Items listed in a dataset
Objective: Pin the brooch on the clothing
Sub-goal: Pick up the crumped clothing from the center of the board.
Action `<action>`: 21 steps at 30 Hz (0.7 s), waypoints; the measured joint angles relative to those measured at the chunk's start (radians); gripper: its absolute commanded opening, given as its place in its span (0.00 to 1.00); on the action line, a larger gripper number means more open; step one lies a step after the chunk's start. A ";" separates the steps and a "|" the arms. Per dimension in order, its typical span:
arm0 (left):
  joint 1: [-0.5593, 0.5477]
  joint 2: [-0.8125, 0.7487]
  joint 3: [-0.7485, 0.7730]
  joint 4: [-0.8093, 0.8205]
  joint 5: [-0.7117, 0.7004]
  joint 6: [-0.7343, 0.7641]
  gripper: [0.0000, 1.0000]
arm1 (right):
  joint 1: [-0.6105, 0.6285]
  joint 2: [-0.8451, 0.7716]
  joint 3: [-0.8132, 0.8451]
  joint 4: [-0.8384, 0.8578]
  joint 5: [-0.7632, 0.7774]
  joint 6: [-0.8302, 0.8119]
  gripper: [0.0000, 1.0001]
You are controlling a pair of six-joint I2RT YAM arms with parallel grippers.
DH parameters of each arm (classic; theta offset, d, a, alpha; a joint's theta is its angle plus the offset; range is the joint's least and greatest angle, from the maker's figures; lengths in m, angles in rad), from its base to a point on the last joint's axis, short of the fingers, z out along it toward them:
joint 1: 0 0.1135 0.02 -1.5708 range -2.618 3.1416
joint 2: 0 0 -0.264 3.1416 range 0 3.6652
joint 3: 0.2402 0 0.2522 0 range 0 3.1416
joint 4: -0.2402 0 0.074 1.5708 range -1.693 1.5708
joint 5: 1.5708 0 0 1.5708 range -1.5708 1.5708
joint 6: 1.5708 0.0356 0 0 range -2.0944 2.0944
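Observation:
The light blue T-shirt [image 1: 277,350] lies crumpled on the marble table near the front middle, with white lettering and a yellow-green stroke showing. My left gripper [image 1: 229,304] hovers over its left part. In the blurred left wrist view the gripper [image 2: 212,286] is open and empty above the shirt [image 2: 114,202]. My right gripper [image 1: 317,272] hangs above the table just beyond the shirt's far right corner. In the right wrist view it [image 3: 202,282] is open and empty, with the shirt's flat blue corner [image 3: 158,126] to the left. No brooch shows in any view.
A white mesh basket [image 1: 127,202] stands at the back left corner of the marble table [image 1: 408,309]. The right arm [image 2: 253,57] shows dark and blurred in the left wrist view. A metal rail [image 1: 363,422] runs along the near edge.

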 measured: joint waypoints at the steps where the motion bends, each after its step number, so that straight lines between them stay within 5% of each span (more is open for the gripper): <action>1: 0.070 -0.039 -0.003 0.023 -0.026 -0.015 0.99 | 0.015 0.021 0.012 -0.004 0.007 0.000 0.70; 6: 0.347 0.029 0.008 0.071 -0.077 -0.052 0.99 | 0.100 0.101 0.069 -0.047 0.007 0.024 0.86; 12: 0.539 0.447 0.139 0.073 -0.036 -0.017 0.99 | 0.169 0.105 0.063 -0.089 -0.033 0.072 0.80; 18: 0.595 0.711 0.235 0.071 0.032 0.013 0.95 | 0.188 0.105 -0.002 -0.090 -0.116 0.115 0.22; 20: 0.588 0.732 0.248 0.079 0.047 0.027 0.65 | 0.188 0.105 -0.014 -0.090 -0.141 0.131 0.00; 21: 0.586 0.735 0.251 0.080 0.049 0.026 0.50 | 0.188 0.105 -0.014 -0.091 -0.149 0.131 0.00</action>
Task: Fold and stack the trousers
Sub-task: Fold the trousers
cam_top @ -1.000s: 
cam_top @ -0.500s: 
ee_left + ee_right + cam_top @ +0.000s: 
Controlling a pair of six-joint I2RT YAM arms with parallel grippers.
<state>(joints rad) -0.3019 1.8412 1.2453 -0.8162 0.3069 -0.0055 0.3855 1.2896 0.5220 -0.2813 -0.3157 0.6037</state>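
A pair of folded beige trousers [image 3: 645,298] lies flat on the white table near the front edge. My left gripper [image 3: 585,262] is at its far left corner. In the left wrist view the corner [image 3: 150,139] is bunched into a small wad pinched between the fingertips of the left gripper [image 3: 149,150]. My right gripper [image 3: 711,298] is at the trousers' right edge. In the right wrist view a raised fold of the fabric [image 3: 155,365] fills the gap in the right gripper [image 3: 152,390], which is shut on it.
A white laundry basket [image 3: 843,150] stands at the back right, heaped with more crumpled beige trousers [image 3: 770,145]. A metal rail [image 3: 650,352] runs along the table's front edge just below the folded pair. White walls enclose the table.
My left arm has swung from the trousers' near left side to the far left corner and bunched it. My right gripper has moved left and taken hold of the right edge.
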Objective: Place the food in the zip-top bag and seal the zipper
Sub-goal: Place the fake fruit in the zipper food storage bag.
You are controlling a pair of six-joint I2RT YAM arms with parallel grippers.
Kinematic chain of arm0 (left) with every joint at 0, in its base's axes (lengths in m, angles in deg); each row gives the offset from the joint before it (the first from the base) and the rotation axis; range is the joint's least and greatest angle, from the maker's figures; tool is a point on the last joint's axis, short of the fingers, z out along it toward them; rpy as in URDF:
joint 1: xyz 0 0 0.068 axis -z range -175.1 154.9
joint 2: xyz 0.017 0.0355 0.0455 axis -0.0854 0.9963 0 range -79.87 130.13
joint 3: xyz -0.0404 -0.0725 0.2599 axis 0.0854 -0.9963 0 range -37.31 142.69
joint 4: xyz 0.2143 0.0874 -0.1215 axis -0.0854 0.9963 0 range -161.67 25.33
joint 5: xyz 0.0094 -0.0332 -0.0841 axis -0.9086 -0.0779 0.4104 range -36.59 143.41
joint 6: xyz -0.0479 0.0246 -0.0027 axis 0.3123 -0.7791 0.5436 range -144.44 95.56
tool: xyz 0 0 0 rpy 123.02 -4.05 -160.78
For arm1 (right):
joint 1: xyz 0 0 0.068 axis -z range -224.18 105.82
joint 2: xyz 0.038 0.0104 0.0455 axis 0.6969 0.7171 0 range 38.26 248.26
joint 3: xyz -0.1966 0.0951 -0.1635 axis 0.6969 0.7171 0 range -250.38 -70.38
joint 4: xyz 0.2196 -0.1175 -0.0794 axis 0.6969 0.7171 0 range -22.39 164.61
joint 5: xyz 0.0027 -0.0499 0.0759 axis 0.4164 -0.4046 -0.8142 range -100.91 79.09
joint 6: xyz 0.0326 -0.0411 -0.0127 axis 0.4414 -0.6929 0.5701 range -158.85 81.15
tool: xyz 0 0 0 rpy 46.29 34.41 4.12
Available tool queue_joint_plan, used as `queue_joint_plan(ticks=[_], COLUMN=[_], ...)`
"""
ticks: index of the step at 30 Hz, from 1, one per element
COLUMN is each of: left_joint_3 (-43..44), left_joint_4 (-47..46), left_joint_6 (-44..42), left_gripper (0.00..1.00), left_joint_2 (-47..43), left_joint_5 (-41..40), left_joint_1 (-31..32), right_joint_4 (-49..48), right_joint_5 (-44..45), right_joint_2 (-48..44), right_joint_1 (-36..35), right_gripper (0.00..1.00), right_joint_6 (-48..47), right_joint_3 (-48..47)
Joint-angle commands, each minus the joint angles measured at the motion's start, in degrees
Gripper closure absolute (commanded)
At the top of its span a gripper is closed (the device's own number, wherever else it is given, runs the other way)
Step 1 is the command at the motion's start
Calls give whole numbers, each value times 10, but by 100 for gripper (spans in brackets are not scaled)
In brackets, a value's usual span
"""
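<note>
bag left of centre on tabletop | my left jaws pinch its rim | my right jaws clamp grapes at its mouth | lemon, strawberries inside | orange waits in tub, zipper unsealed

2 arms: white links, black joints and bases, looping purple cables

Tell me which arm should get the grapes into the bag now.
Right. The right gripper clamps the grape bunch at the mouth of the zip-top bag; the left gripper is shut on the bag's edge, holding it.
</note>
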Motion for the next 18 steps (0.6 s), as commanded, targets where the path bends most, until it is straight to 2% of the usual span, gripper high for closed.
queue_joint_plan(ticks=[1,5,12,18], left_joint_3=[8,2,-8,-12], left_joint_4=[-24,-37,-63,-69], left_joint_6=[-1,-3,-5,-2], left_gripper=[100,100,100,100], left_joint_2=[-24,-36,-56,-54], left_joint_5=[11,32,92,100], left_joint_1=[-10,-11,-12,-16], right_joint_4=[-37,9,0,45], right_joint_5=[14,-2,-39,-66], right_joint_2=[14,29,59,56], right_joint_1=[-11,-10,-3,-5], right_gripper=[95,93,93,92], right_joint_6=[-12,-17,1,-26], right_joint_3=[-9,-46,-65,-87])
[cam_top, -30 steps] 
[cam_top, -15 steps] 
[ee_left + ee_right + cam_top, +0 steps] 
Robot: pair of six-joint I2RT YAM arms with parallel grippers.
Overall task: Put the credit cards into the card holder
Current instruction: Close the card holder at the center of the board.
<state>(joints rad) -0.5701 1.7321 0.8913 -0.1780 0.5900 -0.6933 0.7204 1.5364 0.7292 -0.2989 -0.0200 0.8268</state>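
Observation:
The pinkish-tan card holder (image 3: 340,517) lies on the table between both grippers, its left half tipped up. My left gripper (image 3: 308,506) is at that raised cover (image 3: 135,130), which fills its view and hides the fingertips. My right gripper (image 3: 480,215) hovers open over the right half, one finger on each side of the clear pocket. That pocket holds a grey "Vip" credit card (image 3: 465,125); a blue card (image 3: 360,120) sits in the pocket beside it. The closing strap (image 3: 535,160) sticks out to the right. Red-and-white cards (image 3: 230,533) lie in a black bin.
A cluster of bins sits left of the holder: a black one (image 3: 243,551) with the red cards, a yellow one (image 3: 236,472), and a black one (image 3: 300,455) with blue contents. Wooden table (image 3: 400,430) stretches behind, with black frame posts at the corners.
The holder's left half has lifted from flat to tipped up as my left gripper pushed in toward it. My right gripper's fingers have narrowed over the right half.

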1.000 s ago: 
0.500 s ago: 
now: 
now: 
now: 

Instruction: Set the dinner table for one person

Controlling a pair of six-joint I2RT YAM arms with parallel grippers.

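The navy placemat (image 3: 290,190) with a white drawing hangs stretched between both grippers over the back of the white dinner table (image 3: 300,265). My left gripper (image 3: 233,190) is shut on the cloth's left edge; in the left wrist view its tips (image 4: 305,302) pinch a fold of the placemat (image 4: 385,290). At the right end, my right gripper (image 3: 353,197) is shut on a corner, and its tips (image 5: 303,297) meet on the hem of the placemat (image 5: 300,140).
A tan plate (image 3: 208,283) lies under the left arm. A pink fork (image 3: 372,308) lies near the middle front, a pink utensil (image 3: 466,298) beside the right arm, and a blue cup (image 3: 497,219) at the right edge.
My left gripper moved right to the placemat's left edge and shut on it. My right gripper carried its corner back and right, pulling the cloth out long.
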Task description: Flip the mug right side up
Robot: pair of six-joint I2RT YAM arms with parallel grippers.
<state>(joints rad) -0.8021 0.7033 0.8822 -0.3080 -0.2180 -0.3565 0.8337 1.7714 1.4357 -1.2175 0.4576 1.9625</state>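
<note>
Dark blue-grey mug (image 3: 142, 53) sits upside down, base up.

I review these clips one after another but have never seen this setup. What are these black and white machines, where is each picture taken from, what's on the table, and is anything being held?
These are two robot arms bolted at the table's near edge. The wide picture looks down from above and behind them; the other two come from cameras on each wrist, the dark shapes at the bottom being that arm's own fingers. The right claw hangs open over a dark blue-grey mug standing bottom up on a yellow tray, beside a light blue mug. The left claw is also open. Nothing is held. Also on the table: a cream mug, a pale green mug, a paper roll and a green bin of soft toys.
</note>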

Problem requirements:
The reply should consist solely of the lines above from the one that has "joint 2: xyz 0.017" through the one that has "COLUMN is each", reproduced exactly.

Final answer:
joint 2: xyz 0.017 0.0355 0.0455 axis -0.0854 0.9963 0 range -79.87 130.13
joint 3: xyz -0.0404 -0.0725 0.2599 axis 0.0854 -0.9963 0 range -37.31 142.69
joint 4: xyz 0.2143 0.0874 -0.1215 axis -0.0854 0.9963 0 range -161.67 25.33
joint 5: xyz 0.0094 -0.0332 -0.0841 axis -0.9086 -0.0779 0.4104 range -36.59 143.41
joint 6: xyz -0.0479 0.0246 -0.0027 axis 0.3123 -0.7791 0.5436 range -144.44 95.56
tool: xyz 0 0 0 rpy 123.02 -4.05 -160.78
For arm1 (right):
joint 1: xyz 0 0 0.068 axis -z range -224.18 105.82
joint 2: xyz 0.038 0.0104 0.0455 axis 0.6969 0.7171 0 range 38.26 248.26
joint 3: xyz -0.1966 0.0951 -0.1635 axis 0.6969 0.7171 0 range -250.38 -70.38
joint 4: xyz 0.2196 -0.1175 -0.0794 axis 0.6969 0.7171 0 range -22.39 164.61
joint 5: xyz 0.0027 -0.0499 0.0759 axis 0.4164 -0.4046 -0.8142 range -100.91 79.09
joint 6: xyz 0.0326 -0.0411 -0.0127 axis 0.4414 -0.6929 0.5701 range -158.85 81.15
tool: xyz 0 0 0 rpy 46.29 34.41 4.12
Available tool queue_joint_plan, used as `queue_joint_plan(ticks=[_], COLUMN=[_], ...)`
"""
ticks: index of the step at 30 Hz, from 1, one per element
COLUMN is each of: left_joint_3 (-43..44), left_joint_4 (-47..46), left_joint_6 (-44..42), left_gripper (0.00..1.00), left_joint_2 (-47..43), left_joint_5 (-41..40), left_joint_1 (-31..32), right_joint_4 (-49..48), right_joint_5 (-44..45), right_joint_2 (-48..44), right_joint_1 (-36..35), right_gripper (0.00..1.00), right_joint_6 (-48..47), right_joint_3 (-48..47)

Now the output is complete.